* What the exercise asks *
Which of the lines in the data mention the string "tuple"? List them all.

* Provided records *
++++++

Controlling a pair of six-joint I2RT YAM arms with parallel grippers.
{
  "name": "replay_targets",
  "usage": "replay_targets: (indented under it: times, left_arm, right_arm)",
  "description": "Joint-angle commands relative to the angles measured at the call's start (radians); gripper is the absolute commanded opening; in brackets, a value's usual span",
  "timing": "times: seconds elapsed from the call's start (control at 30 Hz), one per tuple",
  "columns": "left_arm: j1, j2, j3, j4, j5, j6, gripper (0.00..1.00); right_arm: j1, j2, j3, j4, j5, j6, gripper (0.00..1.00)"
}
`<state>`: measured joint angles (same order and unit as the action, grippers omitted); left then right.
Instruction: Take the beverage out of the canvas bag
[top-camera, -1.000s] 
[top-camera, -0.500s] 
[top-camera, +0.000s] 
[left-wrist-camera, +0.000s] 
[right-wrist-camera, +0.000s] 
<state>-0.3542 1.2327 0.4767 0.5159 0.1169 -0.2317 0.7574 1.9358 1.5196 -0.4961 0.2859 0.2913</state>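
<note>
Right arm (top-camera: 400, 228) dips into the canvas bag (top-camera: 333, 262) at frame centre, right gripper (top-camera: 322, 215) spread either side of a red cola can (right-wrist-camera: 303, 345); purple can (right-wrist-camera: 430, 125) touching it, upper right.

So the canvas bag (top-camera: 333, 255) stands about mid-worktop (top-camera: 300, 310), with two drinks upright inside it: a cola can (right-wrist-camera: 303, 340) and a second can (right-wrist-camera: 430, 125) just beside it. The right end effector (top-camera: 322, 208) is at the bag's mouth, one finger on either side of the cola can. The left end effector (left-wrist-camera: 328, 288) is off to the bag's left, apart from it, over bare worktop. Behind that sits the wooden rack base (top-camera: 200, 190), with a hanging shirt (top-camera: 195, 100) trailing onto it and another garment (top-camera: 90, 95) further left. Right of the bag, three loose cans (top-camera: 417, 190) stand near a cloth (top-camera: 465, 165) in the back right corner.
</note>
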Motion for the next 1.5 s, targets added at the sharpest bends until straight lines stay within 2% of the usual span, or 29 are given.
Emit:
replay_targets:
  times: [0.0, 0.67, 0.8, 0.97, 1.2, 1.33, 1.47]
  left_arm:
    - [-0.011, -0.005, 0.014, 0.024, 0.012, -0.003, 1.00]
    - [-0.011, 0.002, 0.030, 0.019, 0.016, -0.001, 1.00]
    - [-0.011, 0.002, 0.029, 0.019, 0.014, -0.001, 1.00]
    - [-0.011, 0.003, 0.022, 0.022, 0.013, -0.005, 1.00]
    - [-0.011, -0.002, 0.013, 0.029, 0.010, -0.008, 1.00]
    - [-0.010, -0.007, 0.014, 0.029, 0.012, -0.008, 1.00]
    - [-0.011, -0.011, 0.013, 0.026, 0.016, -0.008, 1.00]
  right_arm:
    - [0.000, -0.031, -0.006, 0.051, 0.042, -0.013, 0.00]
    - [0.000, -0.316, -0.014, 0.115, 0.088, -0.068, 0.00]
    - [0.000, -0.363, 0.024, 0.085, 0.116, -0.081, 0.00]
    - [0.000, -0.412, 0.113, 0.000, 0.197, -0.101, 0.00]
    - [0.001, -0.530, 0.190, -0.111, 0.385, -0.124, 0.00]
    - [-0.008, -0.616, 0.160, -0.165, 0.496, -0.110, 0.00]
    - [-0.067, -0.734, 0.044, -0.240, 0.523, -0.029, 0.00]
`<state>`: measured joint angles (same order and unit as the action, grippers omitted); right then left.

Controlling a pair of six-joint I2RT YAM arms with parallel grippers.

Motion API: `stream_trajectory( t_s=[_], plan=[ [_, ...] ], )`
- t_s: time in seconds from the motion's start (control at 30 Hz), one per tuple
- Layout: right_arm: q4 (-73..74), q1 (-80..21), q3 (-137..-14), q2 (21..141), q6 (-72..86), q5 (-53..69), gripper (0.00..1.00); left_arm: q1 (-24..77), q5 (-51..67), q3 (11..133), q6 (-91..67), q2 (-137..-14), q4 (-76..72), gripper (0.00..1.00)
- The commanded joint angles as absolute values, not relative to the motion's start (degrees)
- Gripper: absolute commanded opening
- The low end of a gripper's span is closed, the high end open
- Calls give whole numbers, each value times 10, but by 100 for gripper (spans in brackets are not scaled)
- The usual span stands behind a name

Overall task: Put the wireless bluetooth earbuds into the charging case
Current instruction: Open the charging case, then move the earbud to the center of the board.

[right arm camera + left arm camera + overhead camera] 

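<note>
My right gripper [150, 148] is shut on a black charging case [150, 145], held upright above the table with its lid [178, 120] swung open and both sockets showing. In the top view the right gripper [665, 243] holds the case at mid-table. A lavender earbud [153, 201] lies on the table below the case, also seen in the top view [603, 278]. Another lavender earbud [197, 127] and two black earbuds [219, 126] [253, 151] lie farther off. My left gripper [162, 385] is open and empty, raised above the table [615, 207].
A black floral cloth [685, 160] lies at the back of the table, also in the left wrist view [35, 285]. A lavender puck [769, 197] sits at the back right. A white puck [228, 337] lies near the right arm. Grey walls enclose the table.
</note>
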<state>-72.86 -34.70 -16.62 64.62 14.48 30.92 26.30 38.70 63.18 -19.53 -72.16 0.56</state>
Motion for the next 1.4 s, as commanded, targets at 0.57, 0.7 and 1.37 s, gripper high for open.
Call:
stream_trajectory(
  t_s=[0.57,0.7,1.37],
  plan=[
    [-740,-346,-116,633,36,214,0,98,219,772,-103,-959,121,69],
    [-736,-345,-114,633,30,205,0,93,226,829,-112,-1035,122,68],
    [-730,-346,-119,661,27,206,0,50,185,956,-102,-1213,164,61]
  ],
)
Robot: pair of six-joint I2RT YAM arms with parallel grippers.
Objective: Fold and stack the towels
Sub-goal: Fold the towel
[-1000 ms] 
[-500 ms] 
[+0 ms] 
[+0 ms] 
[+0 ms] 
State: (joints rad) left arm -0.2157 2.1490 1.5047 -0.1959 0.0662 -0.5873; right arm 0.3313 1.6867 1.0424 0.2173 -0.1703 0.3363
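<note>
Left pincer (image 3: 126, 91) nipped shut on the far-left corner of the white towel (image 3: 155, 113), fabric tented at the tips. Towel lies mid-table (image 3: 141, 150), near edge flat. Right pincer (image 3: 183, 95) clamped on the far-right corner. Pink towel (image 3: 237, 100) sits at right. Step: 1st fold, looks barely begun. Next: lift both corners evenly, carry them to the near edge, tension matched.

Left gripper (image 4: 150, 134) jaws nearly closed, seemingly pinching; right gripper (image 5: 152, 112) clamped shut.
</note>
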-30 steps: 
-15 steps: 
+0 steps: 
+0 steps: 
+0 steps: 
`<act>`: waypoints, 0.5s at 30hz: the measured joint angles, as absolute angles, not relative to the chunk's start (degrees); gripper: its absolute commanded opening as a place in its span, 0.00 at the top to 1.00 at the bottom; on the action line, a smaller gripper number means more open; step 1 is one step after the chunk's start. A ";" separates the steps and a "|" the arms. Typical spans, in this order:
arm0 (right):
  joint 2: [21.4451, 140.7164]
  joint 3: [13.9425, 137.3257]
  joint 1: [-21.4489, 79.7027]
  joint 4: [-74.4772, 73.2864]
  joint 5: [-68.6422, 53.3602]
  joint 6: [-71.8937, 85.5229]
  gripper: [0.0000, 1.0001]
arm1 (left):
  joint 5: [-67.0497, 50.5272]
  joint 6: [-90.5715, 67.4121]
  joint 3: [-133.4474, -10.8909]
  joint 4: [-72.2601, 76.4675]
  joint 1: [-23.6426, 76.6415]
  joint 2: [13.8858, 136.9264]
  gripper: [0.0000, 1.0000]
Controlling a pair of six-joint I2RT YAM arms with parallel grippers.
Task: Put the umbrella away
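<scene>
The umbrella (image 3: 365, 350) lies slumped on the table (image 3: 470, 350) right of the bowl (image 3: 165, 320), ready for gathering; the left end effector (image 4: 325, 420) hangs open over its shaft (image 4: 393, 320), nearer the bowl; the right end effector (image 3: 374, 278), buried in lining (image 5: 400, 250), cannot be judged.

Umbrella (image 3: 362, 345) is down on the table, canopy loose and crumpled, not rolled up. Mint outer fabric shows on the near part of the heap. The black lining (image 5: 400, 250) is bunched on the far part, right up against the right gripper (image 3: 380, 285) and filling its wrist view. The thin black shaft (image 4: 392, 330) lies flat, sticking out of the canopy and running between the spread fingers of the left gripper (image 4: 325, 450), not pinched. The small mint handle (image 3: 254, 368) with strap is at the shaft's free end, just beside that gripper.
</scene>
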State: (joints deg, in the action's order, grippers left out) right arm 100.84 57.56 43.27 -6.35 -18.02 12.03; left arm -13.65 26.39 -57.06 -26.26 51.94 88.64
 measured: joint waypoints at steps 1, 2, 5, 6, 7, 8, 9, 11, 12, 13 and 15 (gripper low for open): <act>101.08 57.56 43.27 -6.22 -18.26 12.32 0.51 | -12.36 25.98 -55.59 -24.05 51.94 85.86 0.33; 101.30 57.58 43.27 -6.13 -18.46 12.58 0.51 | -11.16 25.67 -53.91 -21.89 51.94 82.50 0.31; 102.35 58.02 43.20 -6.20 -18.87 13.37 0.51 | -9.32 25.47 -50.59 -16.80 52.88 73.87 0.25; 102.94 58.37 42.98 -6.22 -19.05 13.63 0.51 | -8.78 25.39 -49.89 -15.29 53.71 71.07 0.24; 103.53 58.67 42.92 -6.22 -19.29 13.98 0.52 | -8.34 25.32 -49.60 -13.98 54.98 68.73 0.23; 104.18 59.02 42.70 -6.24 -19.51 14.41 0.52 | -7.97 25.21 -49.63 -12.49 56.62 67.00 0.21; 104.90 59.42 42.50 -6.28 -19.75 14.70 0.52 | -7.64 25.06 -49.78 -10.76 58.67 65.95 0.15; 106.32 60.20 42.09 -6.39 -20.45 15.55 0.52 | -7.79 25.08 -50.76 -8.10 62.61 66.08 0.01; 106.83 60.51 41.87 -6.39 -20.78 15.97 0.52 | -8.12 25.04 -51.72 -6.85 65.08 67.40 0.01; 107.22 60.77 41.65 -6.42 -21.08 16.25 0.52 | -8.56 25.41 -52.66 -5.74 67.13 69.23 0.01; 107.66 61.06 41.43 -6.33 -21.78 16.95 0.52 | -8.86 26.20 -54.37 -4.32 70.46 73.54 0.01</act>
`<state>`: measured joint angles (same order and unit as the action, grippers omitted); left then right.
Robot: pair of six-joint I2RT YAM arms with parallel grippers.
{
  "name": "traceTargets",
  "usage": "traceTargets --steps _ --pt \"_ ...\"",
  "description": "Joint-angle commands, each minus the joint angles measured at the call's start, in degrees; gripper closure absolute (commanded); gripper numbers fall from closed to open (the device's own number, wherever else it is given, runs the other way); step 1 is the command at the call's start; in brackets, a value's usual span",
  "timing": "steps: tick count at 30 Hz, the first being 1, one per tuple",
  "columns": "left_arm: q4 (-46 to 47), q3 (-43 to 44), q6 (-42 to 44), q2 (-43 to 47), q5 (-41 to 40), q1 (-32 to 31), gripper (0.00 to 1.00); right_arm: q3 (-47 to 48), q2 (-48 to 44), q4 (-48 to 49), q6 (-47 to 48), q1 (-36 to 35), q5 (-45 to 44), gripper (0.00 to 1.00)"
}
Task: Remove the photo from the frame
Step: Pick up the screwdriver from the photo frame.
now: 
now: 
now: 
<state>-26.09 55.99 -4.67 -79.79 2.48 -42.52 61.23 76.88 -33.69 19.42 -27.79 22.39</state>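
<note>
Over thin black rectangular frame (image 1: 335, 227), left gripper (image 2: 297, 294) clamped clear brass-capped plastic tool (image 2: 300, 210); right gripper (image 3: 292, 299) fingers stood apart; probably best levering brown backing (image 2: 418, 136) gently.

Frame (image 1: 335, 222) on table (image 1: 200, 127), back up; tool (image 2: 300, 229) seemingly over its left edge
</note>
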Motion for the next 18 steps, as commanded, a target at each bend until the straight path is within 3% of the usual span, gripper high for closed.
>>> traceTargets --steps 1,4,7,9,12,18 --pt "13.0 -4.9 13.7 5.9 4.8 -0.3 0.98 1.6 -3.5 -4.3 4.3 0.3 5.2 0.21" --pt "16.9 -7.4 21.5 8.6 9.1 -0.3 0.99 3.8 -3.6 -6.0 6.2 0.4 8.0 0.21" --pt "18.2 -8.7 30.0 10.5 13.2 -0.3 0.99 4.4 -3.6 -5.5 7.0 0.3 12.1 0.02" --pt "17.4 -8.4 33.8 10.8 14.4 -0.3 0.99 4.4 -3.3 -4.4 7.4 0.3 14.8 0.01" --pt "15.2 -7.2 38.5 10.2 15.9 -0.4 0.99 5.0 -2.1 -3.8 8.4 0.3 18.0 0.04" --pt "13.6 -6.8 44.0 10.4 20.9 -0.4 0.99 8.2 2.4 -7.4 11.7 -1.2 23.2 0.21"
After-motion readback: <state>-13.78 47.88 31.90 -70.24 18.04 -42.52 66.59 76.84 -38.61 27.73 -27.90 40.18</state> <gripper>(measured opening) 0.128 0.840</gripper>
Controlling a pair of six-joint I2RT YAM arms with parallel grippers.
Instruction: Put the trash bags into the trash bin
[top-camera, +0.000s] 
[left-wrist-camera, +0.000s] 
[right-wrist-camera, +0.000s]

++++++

* Solution to this task *
  "timing": "times: seconds elapsed from the call's start (control at 30 Hz), one per tuple",
- t_s: time in seconds from the motion's start (control at 30 Hz), one per tuple
  "timing": "steps: tick count at 30 Hz, the first being 1, one per tuple",

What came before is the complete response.